To call China a “currency manipulator” sounds harsh and accusatory. It’s more diplomatic to say that the yuan is “fundamentally misaligned”.
That is the language of legislation that the Senate will vote on this week. While the bill’s language is tempered, its goal is not. The bill would impose duties on Chinese imports to counter the country’s undervalued currency (because a weak currency gives China an ‘unfair’ trade advantage).
To do that, the Commerce Department would estimate currency undervaluation when it calculates “countervailing duties” on imports that are considered subsidized by China’s weak currency.
The Economic Policy Institute says that our trade deficit with China has cost around 2.8 million jobs over the past decade. Lawmakers that support the bill say that it could create as many as 2 million jobs. And there is “nothing, nothing we can do to create jobs better than by correcting China’s trade imbalance”, according to Senator Chuck Schumer.
As good as that sounds, the White House hasn’t supported the bill. Maybe that’s because the President realizes that attacking China’s currency would do nothing more than threaten a trade war.
There is no question that China’s currency valuation has contributed, at least in part, to global trade imbalances. But slapping tariffs on China and arguing for a stronger yuan won’t solve any problems.
A stronger Chinese currency doesn’t automatically translate to a shift of the trade balance. That’s because today’s global trade involves the movement of intermediate goods, and the value of inputs accounts for half of the value of Chinese exports. So if the yuan is stronger, the goods that China imports to make products become less expensive…and in turn that can lower the cost of Chinese exports to the U.S.
Since June 2010, the yuan has strengthened 7% against the dollar…but the bilateral trade deficit is on course to rise 34% in 2011 compared to last year. So pushing for a stronger yuan could have almost no impact on the trade balance, other than to antagonize China.

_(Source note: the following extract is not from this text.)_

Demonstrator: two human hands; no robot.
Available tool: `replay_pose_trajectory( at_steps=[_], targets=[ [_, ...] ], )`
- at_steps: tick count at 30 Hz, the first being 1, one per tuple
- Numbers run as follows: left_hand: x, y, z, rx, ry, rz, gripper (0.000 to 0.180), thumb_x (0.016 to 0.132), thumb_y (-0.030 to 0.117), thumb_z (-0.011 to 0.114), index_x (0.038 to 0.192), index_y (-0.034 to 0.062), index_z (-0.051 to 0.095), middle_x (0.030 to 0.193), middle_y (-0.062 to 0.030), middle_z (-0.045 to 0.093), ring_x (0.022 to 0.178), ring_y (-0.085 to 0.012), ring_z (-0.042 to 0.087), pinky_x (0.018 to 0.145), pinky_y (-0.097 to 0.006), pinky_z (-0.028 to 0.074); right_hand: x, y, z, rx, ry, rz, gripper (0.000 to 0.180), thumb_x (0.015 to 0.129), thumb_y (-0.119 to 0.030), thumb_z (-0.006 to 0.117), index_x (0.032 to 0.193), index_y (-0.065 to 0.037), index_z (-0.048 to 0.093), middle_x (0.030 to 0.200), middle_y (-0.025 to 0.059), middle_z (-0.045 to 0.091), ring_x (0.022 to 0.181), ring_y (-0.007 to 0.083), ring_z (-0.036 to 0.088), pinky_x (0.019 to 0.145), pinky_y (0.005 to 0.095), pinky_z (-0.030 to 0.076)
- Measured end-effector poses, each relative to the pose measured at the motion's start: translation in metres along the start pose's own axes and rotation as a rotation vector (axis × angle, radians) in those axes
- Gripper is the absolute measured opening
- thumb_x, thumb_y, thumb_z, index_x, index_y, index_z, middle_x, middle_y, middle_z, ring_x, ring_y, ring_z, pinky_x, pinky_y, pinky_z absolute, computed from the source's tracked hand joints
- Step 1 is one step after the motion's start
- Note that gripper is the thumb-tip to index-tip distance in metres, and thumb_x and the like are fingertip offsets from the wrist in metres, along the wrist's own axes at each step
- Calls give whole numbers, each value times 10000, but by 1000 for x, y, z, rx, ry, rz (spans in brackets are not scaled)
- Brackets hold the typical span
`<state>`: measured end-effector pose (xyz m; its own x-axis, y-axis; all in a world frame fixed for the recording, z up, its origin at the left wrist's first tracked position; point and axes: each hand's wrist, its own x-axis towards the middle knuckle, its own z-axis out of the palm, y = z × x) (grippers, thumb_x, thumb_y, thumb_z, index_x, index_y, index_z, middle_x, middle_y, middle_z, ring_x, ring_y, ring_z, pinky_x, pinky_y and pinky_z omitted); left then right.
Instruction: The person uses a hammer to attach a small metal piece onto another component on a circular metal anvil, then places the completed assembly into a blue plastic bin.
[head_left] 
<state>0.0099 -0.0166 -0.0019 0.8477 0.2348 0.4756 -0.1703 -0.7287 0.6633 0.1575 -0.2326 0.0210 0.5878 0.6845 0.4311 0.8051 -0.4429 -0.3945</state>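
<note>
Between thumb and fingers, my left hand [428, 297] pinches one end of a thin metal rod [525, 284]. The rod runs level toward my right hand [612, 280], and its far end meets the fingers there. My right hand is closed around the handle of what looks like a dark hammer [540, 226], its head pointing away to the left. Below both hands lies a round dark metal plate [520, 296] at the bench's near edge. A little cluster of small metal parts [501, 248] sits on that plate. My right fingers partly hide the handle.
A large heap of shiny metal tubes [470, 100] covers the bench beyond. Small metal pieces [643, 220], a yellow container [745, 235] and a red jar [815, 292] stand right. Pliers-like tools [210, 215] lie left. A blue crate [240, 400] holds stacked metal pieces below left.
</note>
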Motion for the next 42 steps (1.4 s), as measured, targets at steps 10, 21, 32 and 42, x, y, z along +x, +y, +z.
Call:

Even if a stronger yuan resulted in a narrower trade deficit, it wouldn’t automatically translate to job creation. Looking back over the past 20 years, there is no definable relationship between a reduced trade gap and more jobs. If anything, a higher trade deficit has been met with higher employment.
The yuan has risen 20% relative to the dollar over the past five years…but the jobs picture hardly looks better for it.
Focusing on China’s currency is nothing more than a political diversion. Congress needs something to pin our economic problems on…so why not blame China and its ‘currency manipulation’?